Trente ans après mes premières accréditations avec l'agence Gamma, la contrainte n'a pas changé. Ce qui a changé, c'est le matériel : les rafales à 20 images par seconde donnent l'illusion de la facilité. Mais l'oeil qui déclenche au bon moment, lui, ne s'automatise pas.

Lire le combat avant qu'il ne se passe

Un taekwondoïste qui prépare un bandal tchagui donne des signaux : légère rotation de l'épaule, poids sur le pied avant, regard qui fixe la cible. Le photographe qui connaît la discipline voit ces signaux. Celui qui ne la connaît pas prend des photos de jambes en l'air.
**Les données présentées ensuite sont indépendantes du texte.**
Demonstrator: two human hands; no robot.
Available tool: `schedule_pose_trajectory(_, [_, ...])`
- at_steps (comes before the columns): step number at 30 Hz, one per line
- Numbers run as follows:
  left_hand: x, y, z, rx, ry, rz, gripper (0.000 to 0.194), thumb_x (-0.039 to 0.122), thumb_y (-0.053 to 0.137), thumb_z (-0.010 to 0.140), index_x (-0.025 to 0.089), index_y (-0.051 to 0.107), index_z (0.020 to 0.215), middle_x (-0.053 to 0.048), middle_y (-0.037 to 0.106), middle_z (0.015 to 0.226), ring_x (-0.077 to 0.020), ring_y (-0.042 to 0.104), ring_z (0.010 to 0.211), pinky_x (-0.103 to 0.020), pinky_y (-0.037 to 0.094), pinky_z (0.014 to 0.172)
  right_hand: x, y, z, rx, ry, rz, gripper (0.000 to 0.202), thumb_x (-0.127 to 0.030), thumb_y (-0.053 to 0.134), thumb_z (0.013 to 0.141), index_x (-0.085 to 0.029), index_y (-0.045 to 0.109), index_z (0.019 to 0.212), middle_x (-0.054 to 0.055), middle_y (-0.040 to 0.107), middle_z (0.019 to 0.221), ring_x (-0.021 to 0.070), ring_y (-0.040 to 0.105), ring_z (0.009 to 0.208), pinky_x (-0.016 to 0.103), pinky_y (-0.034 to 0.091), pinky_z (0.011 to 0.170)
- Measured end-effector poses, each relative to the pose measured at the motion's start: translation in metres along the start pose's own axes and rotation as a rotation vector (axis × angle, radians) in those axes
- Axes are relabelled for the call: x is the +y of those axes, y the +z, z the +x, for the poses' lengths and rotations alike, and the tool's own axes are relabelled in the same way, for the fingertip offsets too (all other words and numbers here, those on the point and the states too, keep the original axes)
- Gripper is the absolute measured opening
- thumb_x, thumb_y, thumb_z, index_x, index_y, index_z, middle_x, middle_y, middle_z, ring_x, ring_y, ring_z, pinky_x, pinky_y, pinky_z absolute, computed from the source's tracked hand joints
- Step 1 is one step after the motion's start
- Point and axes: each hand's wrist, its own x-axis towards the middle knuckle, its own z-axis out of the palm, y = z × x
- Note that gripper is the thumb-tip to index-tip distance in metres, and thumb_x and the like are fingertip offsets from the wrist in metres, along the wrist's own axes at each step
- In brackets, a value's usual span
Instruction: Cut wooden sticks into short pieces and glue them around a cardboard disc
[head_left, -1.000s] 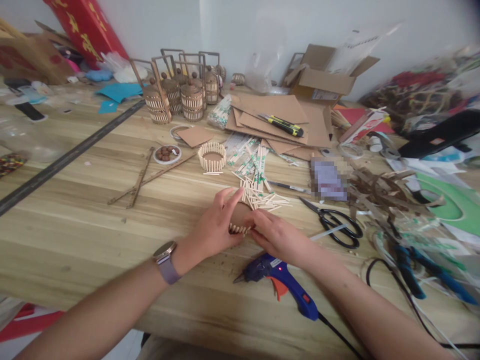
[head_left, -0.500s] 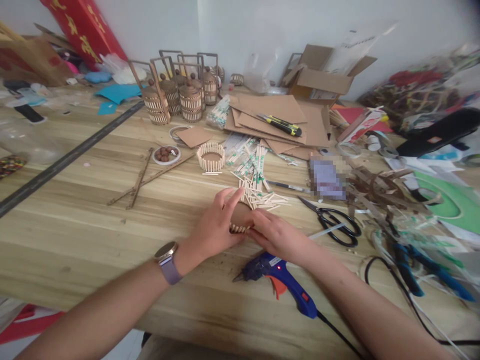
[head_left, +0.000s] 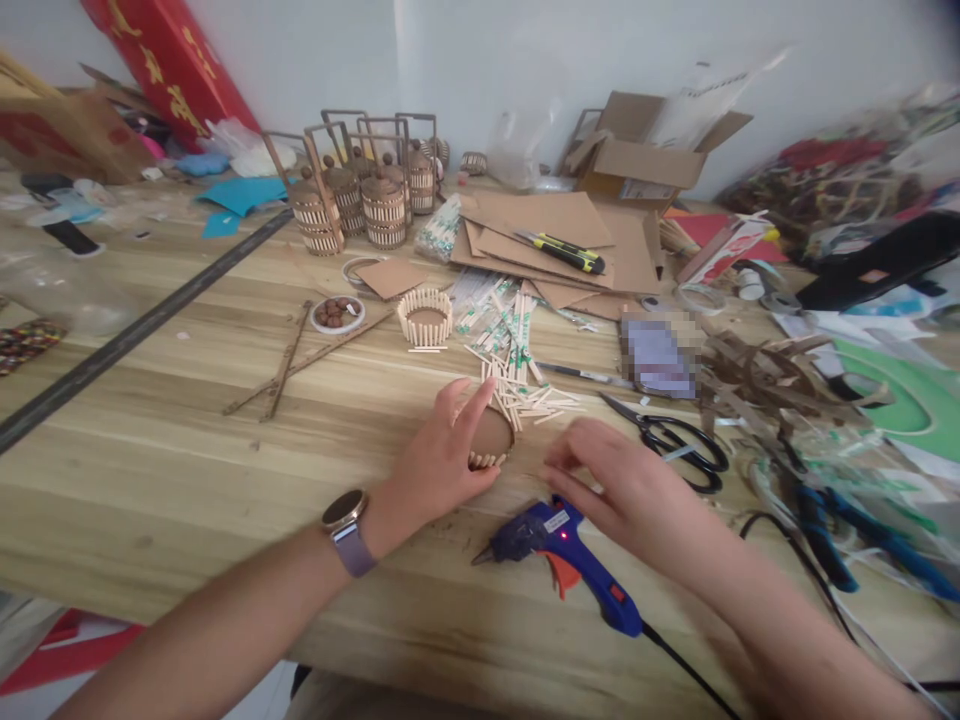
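Observation:
My left hand (head_left: 442, 460) is closed around a round brown cardboard base (head_left: 493, 434), its thumb and fingers at the left side and rim. Short pale wooden sticks stand along the base's near edge; my fingers hide part of the far left. My right hand (head_left: 615, 485) is apart from the base, just above the blue hot glue gun (head_left: 562, 545). Its fingers are loosely bent, with a gap to the thumb and nothing visible between them. A red light glows on the glue gun, which lies on its side. Loose sticks (head_left: 536, 400) are scattered beyond the base.
A finished stick ring (head_left: 425, 318) stands farther back beside a bowl of brown beads (head_left: 337, 314). Black scissors (head_left: 679, 440) and pliers (head_left: 825, 530) lie right. Cardboard sheets (head_left: 532, 220), a utility knife (head_left: 562, 252) and lidded stick baskets (head_left: 385, 210) occupy the back.
My right hand has left the base and moved right and slightly down, toward the glue gun. My left hand still holds the base.

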Motion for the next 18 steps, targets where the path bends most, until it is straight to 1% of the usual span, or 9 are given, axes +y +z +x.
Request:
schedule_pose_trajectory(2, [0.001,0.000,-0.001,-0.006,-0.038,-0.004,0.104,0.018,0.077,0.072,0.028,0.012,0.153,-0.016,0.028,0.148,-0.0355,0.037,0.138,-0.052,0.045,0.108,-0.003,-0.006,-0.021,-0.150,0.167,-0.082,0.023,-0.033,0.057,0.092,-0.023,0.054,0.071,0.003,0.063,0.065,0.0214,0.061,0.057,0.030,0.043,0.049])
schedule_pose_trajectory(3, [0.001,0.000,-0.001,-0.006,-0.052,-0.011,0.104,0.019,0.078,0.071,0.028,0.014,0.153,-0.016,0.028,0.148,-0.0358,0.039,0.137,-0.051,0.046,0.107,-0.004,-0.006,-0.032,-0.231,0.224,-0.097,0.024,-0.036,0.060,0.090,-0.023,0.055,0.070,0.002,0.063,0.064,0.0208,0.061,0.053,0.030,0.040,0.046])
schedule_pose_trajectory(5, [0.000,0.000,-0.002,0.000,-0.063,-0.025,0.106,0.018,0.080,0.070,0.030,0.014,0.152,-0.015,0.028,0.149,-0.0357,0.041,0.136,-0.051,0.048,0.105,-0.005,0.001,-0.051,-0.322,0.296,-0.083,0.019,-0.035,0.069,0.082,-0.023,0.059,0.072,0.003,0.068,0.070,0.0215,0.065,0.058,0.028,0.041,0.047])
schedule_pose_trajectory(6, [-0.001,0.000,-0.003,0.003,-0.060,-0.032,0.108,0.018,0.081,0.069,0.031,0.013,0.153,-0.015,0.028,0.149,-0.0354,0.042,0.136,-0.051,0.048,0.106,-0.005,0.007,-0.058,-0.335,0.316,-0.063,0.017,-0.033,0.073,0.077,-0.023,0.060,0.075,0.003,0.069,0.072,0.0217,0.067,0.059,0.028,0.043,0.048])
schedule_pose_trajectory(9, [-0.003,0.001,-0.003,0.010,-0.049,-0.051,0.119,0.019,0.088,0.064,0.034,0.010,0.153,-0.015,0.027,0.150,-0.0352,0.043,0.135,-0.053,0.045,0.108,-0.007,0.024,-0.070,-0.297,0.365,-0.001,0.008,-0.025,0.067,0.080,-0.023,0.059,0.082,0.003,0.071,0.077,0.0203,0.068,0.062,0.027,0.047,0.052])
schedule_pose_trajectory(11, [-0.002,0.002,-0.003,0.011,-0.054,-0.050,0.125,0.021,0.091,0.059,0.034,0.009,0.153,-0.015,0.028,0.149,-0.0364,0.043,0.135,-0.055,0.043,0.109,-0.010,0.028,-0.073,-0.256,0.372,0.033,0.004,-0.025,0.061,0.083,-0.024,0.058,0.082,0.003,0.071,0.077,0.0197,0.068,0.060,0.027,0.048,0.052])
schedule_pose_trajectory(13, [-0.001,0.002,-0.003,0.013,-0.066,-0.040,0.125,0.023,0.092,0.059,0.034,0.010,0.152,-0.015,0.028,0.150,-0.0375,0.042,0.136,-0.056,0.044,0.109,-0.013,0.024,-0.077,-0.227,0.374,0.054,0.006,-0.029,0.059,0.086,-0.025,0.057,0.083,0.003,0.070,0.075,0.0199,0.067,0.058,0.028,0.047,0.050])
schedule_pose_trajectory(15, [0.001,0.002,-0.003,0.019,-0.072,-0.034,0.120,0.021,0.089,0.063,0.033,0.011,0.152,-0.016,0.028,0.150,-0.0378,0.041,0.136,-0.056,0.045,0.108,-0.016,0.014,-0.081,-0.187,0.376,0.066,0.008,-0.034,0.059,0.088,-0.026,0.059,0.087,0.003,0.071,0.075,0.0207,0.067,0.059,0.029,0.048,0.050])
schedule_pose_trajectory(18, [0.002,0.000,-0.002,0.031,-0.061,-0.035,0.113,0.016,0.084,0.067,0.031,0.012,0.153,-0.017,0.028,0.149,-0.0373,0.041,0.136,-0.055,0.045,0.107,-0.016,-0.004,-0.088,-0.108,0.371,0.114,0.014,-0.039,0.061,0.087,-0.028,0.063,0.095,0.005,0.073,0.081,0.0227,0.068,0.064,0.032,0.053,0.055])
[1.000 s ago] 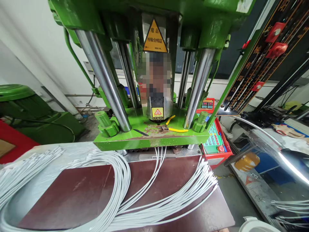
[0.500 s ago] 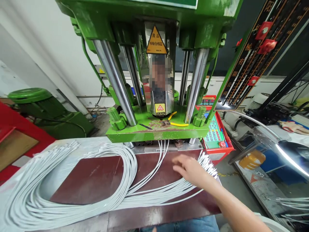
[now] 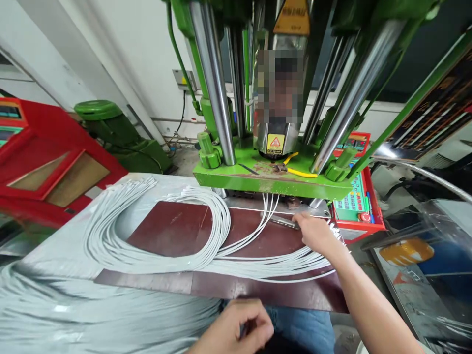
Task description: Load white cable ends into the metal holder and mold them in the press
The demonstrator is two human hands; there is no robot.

C'est pourquoi j'ai toujours photographié les sports que je comprenais. La boxe française à Grasse et Toulouse dans les années 90. Le voile en compétition. Et aujourd'hui le taekwondo, sport que ma fille Mélody pratique au niveau national.

La position sur le tatami

La règle d'or : ne jamais être dans l'axe du regard des combattants. Se placer légèrement de côté, à hauteur de combat, jamais en hauteur sauf pour des plans d'ensemble. Le 70-200mm f/2.8 à 1/1000e minimum, ISO poussé jusqu'à 6400 si la salle est mal éclairée.

Les salles de sport mal éclairées sont l'ennemi numéro un. Les fluorescents à 50Hz créent des bandes sur les capteurs rapides. La solution : synchroniser la vitesse d'obturation sur un multiple de la fréquence d'alimentation. En France, 1/100, 1/200, 1/500.